--- What the exercise asks ---
Each entry below is to be reproduced exactly, though any pictures it holds must be omitted.

Source records:
────────────────────────────────────────

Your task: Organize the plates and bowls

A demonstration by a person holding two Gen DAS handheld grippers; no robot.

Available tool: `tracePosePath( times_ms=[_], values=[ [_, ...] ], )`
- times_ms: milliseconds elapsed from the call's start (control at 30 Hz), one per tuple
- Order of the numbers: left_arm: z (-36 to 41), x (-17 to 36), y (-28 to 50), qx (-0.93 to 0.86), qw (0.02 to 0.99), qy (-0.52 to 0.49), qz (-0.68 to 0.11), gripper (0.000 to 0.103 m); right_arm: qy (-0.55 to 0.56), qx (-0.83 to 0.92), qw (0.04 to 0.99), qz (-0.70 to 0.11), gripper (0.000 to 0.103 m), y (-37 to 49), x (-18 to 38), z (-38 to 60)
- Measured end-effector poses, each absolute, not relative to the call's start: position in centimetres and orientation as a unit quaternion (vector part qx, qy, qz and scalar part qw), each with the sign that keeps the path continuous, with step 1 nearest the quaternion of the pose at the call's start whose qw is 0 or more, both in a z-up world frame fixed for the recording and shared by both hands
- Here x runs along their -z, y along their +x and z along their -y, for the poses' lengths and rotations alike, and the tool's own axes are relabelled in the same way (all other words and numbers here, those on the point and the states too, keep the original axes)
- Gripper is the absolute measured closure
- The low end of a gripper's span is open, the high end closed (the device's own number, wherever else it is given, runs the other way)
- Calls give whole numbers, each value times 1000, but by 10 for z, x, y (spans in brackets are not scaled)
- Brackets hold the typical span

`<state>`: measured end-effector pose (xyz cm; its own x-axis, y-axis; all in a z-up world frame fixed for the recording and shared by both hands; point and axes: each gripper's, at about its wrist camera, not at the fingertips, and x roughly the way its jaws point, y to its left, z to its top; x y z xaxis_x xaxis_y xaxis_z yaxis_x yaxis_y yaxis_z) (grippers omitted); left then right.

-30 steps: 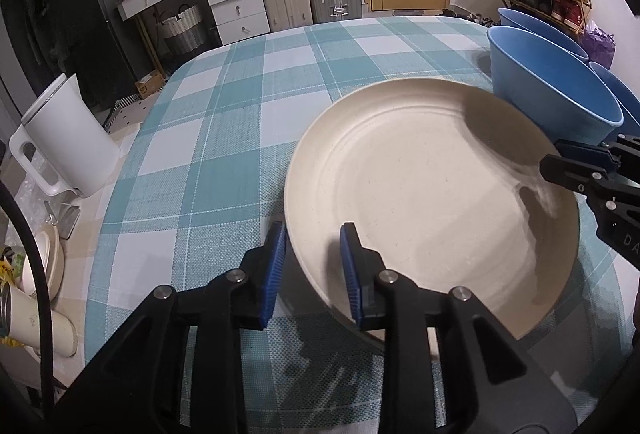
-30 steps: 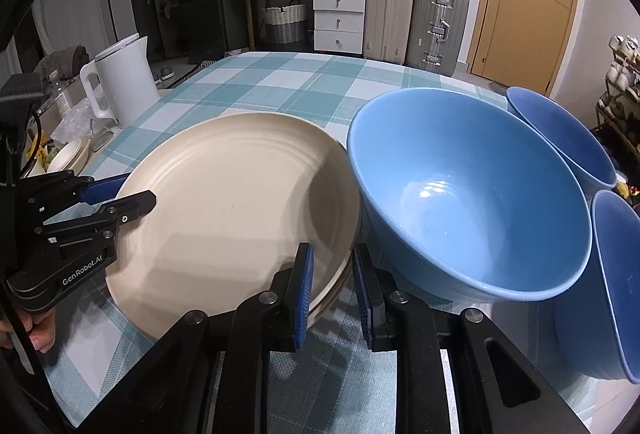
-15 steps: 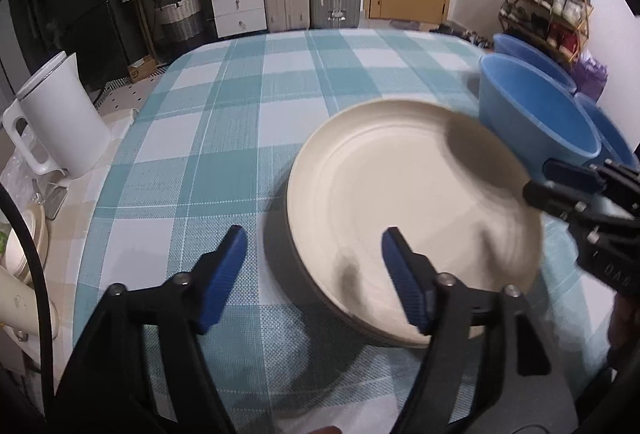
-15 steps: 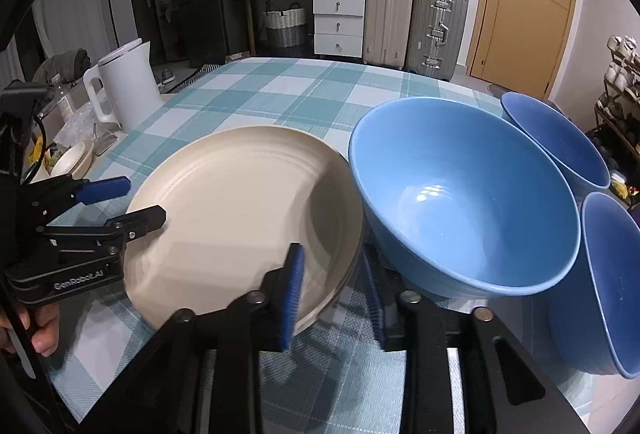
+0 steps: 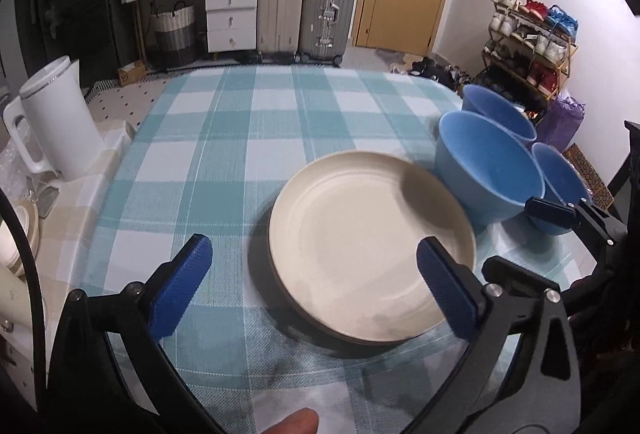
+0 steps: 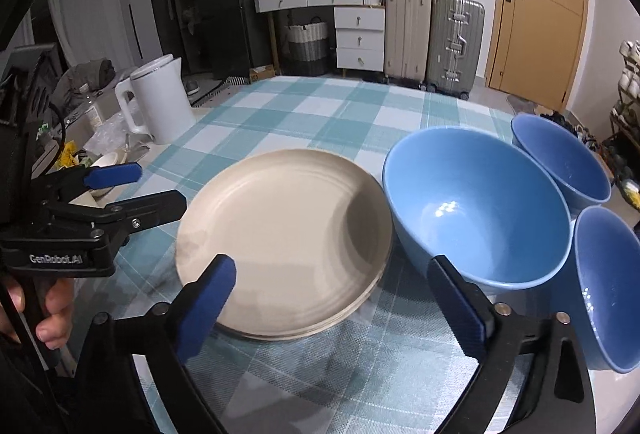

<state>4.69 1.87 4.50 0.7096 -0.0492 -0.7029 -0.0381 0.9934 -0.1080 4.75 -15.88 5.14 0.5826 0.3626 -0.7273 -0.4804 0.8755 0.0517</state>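
Observation:
A stack of cream plates (image 5: 372,254) (image 6: 284,242) lies flat on the checked tablecloth (image 5: 224,154). Three blue bowls stand to its right: a large one (image 5: 488,170) (image 6: 476,210), one behind it (image 6: 560,158) and one at the right edge (image 6: 608,286). My left gripper (image 5: 316,282) hovers above the stack's near-left rim, its jaws opening wide, with no pad touching a plate. My right gripper (image 6: 332,302) hangs over the near-right rim, jaws likewise opening and holding nothing. The left gripper (image 6: 160,184) also shows at the left of the right wrist view.
A white kettle (image 5: 56,130) (image 6: 160,102) stands at the table's left edge beside small clutter and a cable. A person's hand (image 6: 52,314) grips the left tool. Beyond the table are drawers, suitcases, a door and a shoe rack.
Both grippers were shut on the top plate's rim a second ago. Both have let go, spread wide and risen, and the plate now rests on the stack.

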Motion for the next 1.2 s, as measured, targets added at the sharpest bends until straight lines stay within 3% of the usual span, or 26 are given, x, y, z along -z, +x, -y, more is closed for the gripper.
tracePosePath(
  times_ms=[700,1200],
  values=[
    [59,-119,88,86,936,-38,-339,1,61,-135,934,-325,1,44,-138,298],
    [129,-136,161,151,928,-18,-340,1,121,-54,941,-310,1,64,-169,401]
  ],
)
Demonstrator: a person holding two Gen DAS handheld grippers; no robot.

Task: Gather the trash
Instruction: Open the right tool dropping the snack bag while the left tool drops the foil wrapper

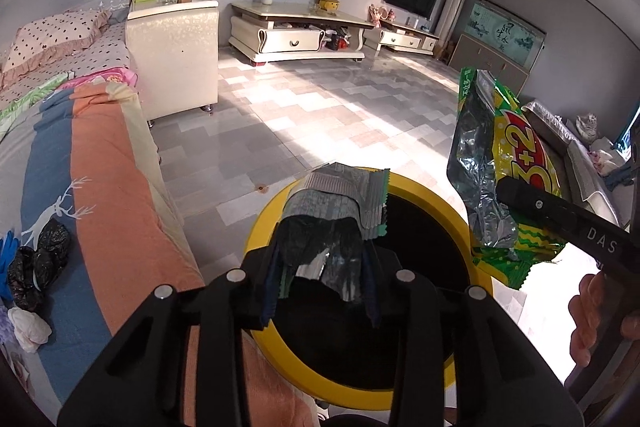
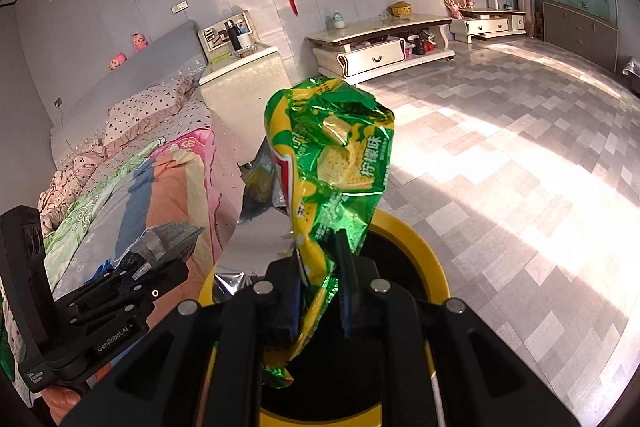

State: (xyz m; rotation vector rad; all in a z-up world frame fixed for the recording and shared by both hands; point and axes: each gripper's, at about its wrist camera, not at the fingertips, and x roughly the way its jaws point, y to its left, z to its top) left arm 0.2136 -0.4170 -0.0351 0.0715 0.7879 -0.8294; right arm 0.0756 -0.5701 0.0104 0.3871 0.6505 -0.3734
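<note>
A yellow-rimmed bin (image 1: 280, 211) with a black inside stands on the floor beside the bed; it also shows in the right wrist view (image 2: 424, 259). My left gripper (image 1: 320, 267) is shut on a silver foil wrapper (image 1: 340, 195) and holds it over the bin's near rim. My right gripper (image 2: 320, 267) is shut on a green and yellow snack bag (image 2: 332, 155), held upright above the bin opening. That bag also shows in the left wrist view (image 1: 516, 163), at the right. The left gripper also shows in the right wrist view (image 2: 156, 259), at the left.
A bed (image 1: 100, 155) with a striped quilt lies at the left, with black bags (image 1: 36, 267) and white tissue (image 1: 28, 327) on it. A white nightstand (image 1: 176, 55) and a TV cabinet (image 1: 296, 31) stand beyond. Tiled floor (image 1: 320, 107) spreads ahead.
</note>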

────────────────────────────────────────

--- Output of the exercise ---
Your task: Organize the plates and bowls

A demonstration by a person holding two Gen DAS handheld grippers; no robot.

Available tool: `tracePosePath( times_ms=[_], values=[ [_, ...] ], )`
- times_ms: milliseconds elapsed from the call's start (control at 30 Hz), one per tuple
- Order of the numbers: left_arm: z (-36 to 41), x (-17 to 36), y (-28 to 50), qx (-0.93 to 0.86), qw (0.02 to 0.99), qy (-0.52 to 0.49), qz (-0.68 to 0.11), gripper (0.000 to 0.103 m); right_arm: qy (-0.55 to 0.56), qx (-0.83 to 0.92), qw (0.04 to 0.99), qz (-0.70 to 0.11), gripper (0.000 to 0.103 m), y (-37 to 49), x (-18 to 38), z (-38 to 60)
- Measured end-effector poses, each absolute, not relative to the call's start: position in centimetres and orientation as a unit quaternion (vector part qx, qy, qz and scalar part qw), each with the sign that keeps the path continuous, with step 1 nearest the quaternion of the pose at the call's start whose qw is 0 or more, both in a z-up world frame fixed for the recording and shared by both hands
- Here x runs along their -z, y along their +x and z along their -y, for the poses' lengths and rotations alike, and the tool's own axes are relabelled in the same way (all other words and numbers here, those on the point and the states too, keep the original axes)
- Gripper is the absolute measured closure
- The low end of a gripper's span is open, the high end closed (the device's own number, wherever else it is given, runs the other way)
- Calls give whole numbers, each value times 1000, but by 10 for z, x, y (spans in brackets are not scaled)
- Brackets hold the typical span

`<state>`: measured end-effector pose (xyz cm; its own x-axis, y-axis; all in a z-up world frame fixed for the recording and shared by both hands; point and axes: each gripper's, at about its wrist camera, not at the fingertips, and x roughly the way its jaws point, y to its left, z to its top; x y z xaxis_x xaxis_y xaxis_z yaxis_x yaxis_y yaxis_z) (grippers omitted); left then right.

-30 steps: 
-30 steps: 
-15 steps: 
-15 steps: 
+0 steps: 
+0 steps: 

<state>4.69 1.87 4.50 0.7096 -0.0492 -0.7029 -0.0381 0.9934 -0.1080 4.75 -15.88 5.14 0.5826 0.3626 -0.7273 -0.4804 0.8755 0.0517</state>
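Observation:
A stack of cream plates (image 5: 372,254) (image 6: 284,242) lies flat on the checked tablecloth (image 5: 224,154). Three blue bowls stand to its right: a large one (image 5: 488,170) (image 6: 476,210), one behind it (image 6: 560,158) and one at the right edge (image 6: 608,286). My left gripper (image 5: 316,282) hovers above the stack's near-left rim, its jaws opening wide, with no pad touching a plate. My right gripper (image 6: 332,302) hangs over the near-right rim, jaws likewise opening and holding nothing. The left gripper (image 6: 160,184) also shows at the left of the right wrist view.
A white kettle (image 5: 56,130) (image 6: 160,102) stands at the table's left edge beside small clutter and a cable. A person's hand (image 6: 52,314) grips the left tool. Beyond the table are drawers, suitcases, a door and a shoe rack.
Both grippers were shut on the top plate's rim a second ago. Both have let go, spread wide and risen, and the plate now rests on the stack.
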
Motion for the next 1.2 s, as measured, targets added at the sharpest bends until straight lines stay within 3% of the usual span, or 26 are given, x, y, z along -z, +x, -y, more is closed for the gripper.
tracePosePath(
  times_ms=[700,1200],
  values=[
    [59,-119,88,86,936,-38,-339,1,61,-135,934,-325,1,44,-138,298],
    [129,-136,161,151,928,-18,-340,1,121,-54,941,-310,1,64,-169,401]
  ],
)
Demonstrator: a person holding two Gen DAS handheld grippers; no robot.

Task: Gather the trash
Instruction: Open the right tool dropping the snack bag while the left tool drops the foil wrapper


State: (xyz m; rotation vector rad; all in a z-up world frame fixed for the recording and shared by both hands; point and axes: each gripper's, at about its wrist camera, not at the fingertips, and x roughly the way its jaws point, y to its left, z to its top) left arm 0.2136 -0.4170 -0.0351 0.0715 0.7879 -0.8294; right arm 0.0756 -0.5701 0.0104 0.3871 0.6505 -0.3734
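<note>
A yellow-rimmed bin (image 1: 280, 211) with a black inside stands on the floor beside the bed; it also shows in the right wrist view (image 2: 424, 259). My left gripper (image 1: 320, 267) is shut on a silver foil wrapper (image 1: 340, 195) and holds it over the bin's near rim. My right gripper (image 2: 320, 267) is shut on a green and yellow snack bag (image 2: 332, 155), held upright above the bin opening. That bag also shows in the left wrist view (image 1: 516, 163), at the right. The left gripper also shows in the right wrist view (image 2: 156, 259), at the left.
A bed (image 1: 100, 155) with a striped quilt lies at the left, with black bags (image 1: 36, 267) and white tissue (image 1: 28, 327) on it. A white nightstand (image 1: 176, 55) and a TV cabinet (image 1: 296, 31) stand beyond. Tiled floor (image 1: 320, 107) spreads ahead.
</note>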

Nothing further is required of this output.